▸ **Required work**: Using the entries below, output each line exactly from the first through the one that contains "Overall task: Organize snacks".

Segment Start: Provided entries

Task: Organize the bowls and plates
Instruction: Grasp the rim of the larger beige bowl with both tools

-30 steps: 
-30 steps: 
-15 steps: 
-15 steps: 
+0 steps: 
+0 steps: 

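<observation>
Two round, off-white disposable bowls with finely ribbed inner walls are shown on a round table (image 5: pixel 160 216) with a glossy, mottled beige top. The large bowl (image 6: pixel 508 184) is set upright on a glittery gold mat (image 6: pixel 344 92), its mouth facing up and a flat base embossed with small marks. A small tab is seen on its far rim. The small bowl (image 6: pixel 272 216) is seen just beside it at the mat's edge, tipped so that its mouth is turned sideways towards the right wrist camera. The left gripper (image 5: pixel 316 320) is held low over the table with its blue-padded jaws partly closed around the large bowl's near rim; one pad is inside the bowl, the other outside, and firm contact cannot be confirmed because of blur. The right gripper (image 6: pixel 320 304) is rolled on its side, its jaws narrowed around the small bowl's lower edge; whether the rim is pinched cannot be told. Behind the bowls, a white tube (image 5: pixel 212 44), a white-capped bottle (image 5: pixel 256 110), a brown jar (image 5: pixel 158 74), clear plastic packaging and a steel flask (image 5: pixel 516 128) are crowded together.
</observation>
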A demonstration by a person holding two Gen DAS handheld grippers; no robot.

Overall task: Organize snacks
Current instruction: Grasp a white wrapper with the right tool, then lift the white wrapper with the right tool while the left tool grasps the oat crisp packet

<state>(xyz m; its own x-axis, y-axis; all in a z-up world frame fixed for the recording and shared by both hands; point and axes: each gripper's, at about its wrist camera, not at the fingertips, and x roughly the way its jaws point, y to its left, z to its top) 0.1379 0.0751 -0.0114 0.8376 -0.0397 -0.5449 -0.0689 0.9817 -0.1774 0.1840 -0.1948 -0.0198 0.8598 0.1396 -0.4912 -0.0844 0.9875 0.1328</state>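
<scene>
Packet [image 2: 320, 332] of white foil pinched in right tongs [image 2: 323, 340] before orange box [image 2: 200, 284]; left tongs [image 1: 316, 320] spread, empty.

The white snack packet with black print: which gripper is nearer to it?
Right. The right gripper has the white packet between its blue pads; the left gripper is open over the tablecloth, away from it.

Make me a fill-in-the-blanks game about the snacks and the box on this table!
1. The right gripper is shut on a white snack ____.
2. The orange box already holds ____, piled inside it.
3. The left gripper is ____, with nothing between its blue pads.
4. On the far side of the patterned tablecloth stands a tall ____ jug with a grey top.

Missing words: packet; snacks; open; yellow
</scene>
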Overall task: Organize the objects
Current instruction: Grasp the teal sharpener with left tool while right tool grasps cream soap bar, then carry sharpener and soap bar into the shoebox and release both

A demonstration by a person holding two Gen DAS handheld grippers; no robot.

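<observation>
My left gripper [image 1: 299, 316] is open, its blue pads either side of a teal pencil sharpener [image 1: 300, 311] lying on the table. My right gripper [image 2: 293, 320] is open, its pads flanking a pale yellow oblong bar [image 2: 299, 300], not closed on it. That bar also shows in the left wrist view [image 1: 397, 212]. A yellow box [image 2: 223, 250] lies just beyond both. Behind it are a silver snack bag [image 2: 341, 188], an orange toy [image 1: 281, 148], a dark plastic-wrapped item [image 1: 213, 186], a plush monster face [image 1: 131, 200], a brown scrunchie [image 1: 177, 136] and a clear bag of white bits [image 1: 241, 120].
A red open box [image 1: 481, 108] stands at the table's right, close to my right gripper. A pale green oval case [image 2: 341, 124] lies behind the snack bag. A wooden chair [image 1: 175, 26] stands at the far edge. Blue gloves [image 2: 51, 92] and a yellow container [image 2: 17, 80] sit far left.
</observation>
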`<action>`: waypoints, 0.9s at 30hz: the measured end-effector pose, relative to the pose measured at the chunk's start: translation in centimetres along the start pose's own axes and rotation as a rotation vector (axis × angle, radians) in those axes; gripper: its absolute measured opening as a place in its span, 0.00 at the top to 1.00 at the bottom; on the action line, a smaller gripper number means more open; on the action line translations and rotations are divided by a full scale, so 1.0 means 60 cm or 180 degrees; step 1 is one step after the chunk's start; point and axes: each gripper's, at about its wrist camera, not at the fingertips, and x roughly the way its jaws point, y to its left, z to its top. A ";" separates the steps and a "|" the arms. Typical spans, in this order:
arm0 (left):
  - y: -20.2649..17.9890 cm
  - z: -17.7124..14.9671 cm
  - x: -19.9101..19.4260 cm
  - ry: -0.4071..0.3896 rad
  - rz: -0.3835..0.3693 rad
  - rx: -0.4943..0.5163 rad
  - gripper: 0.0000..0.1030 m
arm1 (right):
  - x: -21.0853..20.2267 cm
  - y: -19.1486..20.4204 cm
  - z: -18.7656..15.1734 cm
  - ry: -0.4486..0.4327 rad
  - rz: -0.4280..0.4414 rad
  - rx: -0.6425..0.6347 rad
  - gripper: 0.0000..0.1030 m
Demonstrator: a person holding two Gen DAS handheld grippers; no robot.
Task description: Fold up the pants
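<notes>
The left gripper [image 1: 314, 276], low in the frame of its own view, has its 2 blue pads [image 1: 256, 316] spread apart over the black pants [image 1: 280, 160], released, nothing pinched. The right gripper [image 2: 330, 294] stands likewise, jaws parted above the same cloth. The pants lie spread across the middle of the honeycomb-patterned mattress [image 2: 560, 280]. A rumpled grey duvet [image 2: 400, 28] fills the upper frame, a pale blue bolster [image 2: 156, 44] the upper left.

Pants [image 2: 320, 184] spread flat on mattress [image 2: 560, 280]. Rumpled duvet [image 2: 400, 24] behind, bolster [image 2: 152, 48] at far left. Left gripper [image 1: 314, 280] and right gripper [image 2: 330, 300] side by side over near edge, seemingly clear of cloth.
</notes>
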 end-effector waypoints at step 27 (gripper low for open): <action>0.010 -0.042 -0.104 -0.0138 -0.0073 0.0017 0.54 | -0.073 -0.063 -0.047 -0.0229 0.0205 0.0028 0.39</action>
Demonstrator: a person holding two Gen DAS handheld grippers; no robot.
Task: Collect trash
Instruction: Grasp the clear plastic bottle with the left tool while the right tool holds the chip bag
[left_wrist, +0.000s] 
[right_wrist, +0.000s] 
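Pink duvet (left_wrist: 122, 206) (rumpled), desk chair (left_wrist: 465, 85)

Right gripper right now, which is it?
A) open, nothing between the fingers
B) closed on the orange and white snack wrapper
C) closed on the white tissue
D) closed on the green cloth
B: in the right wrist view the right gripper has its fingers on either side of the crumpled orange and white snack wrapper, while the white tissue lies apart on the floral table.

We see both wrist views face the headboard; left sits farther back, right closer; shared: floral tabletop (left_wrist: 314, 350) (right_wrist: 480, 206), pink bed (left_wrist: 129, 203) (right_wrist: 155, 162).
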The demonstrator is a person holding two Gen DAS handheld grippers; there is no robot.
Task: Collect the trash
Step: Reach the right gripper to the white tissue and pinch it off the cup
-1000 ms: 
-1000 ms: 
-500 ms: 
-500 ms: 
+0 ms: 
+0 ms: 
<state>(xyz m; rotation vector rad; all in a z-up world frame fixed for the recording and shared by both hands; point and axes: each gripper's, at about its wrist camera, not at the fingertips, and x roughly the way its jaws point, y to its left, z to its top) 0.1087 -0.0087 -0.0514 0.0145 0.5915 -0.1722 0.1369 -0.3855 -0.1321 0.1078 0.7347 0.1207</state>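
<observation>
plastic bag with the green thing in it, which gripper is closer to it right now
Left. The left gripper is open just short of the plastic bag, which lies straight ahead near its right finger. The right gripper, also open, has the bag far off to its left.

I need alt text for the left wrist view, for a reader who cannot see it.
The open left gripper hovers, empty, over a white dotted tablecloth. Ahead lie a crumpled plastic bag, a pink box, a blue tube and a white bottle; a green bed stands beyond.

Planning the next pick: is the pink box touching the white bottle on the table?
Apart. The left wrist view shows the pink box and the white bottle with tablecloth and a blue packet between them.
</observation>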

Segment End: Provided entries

▸ **The completed task**:
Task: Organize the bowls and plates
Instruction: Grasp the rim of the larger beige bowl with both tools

-30 steps: 
-30 steps: 
-15 steps: 
-15 steps: 
+0 steps: 
+0 steps: 

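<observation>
Two round, off-white disposable bowls with finely ribbed inner walls are shown on a round table (image 5: pixel 160 216) with a glossy, mottled beige top. The large bowl (image 6: pixel 508 184) is set upright on a glittery gold mat (image 6: pixel 344 92), its mouth facing up and a flat base embossed with small marks. A small tab is seen on its far rim. The small bowl (image 6: pixel 272 216) is seen just beside it at the mat's edge, tipped so that its mouth is turned sideways towards the right wrist camera. The left gripper (image 5: pixel 316 320) is held low over the table with its blue-padded jaws partly closed around the large bowl's near rim; one pad is inside the bowl, the other outside, and firm contact cannot be confirmed because of blur. The right gripper (image 6: pixel 320 304) is rolled on its side, its jaws narrowed around the small bowl's lower edge; whether the rim is pinched cannot be told. Behind the bowls, a white tube (image 5: pixel 212 44), a white-capped bottle (image 5: pixel 256 110), a brown jar (image 5: pixel 158 74), clear plastic packaging and a steel flask (image 5: pixel 516 128) are crowded together.
</observation>
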A demonstration by a person holding two Gen DAS handheld grippers; no robot.

Overall task: Organize snacks

Nothing further is needed to complete the exercise.